The Premier has been softening the public up for an 8pm closing time in recent days and again said yesterday that it was an acceptable alternative. 
  
The West Australian understands that most Liberals don’t want 9pm and would prefer a 7pm closing time but are prepared to accept 8pm to save the Premier the embarrassment of being rolled by his own party.
  
Mr Barnett has been canvassing his MPs one-on-one in recent days and knows that 9pm is beyond his reach.

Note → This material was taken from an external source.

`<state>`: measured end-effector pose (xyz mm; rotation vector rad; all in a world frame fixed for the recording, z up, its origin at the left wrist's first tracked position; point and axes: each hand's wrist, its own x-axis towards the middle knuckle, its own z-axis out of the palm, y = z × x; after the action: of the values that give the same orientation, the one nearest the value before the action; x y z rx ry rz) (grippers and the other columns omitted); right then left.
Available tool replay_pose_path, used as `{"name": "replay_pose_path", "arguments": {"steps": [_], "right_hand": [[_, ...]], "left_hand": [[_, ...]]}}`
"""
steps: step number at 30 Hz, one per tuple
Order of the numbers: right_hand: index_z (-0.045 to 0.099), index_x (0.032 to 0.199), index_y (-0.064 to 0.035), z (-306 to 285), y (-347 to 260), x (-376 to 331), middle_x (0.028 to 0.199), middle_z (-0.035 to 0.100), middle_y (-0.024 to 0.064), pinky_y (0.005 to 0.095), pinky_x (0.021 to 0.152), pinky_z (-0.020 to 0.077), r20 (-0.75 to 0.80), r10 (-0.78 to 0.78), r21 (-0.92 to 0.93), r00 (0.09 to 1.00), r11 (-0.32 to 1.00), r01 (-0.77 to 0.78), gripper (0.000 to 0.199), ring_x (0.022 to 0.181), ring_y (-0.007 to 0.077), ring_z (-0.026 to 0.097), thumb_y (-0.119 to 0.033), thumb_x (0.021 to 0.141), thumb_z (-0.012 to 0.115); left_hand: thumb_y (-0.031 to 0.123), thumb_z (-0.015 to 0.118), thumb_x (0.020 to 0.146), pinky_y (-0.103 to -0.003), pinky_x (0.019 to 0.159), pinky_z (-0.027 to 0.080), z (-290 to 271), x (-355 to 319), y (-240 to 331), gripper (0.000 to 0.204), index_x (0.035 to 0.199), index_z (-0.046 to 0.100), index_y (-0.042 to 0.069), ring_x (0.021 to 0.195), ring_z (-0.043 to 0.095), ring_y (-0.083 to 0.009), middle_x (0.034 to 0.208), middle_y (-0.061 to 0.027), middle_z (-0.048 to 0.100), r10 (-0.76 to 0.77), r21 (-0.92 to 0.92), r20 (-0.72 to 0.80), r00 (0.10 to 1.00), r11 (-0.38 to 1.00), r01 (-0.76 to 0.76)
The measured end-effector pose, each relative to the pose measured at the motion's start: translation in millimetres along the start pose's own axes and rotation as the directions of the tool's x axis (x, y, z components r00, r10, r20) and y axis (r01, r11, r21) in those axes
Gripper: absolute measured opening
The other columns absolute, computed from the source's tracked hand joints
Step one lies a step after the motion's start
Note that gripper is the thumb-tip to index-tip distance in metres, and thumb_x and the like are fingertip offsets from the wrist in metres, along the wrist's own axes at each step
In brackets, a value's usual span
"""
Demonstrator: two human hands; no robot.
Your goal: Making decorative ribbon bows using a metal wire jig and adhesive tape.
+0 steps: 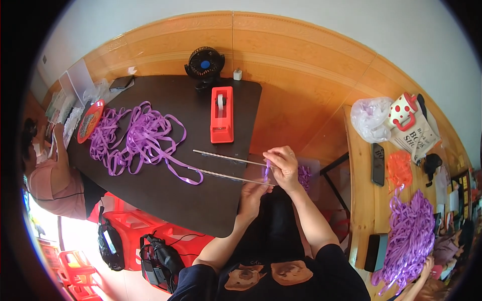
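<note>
Across the dark table's right edge [235, 203], fingers [276, 154] hold two thin rods [228, 176].

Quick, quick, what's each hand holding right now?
Left hand: closed, holding the lower stick.
Right hand: closed, pinching purple ribbon.

I'm watching from afar through the left fisheye on the wearer's head, facing steeply down and forward, with the printed dark shirt [271, 276] close below the lens at six o'clock. The right hand [282, 168] and left hand [253, 195] sit near mid-view, toward four and five o'clock. My wide field takes in the dark table [201, 210] toward nine, the pale wooden table [362, 200] past three, and farther off, brown wall panelling [296, 45] curving across twelve.
</note>
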<state>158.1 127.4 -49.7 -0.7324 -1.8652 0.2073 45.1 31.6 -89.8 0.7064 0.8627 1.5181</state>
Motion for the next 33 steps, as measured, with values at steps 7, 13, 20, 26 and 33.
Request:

The Nationals say they will not support changes to shopping hours, which they fear would deliver a crucial blow to WA producers because it would increase the market share of big supermarkets
   
The Government will rely on Labor to get legislation on later weeknight shopping hours through Parliament but the ALP took a position of 7pm to the election and is not guaranteed to support a later closing time. A Labor spokeswoman said yesterday that shadow Cabinet and caucus would discuss the party’s position once the Government’s preference was known.
 
Cabinet discussed the shopping hours issue last Monday and Mr Barnett is expected to take his preferred position to the party room on Tuesday, but the Upper House is not sitting, and the meeting will be only for Assembly MPs, meaning that a vote on the issue will probably be delayed a week.
  
Mr Barnett said yesterday that most people in the retail industry, including the unions, favoured a 9pm closing time from Monday to Friday to bring all weeknights into line with existing late-night shopping.
  
“That’s a position I think is logical, however a number of people are saying 8pm might be better. I don’t think there’s a big difference between the two,” he said.
  
“To simply extend it to 7pm would be pointless.
  
“So, 8pm, yeah that’s OK, 9pm might be better but at least either of those would be a significant extension to weeknight shopping.”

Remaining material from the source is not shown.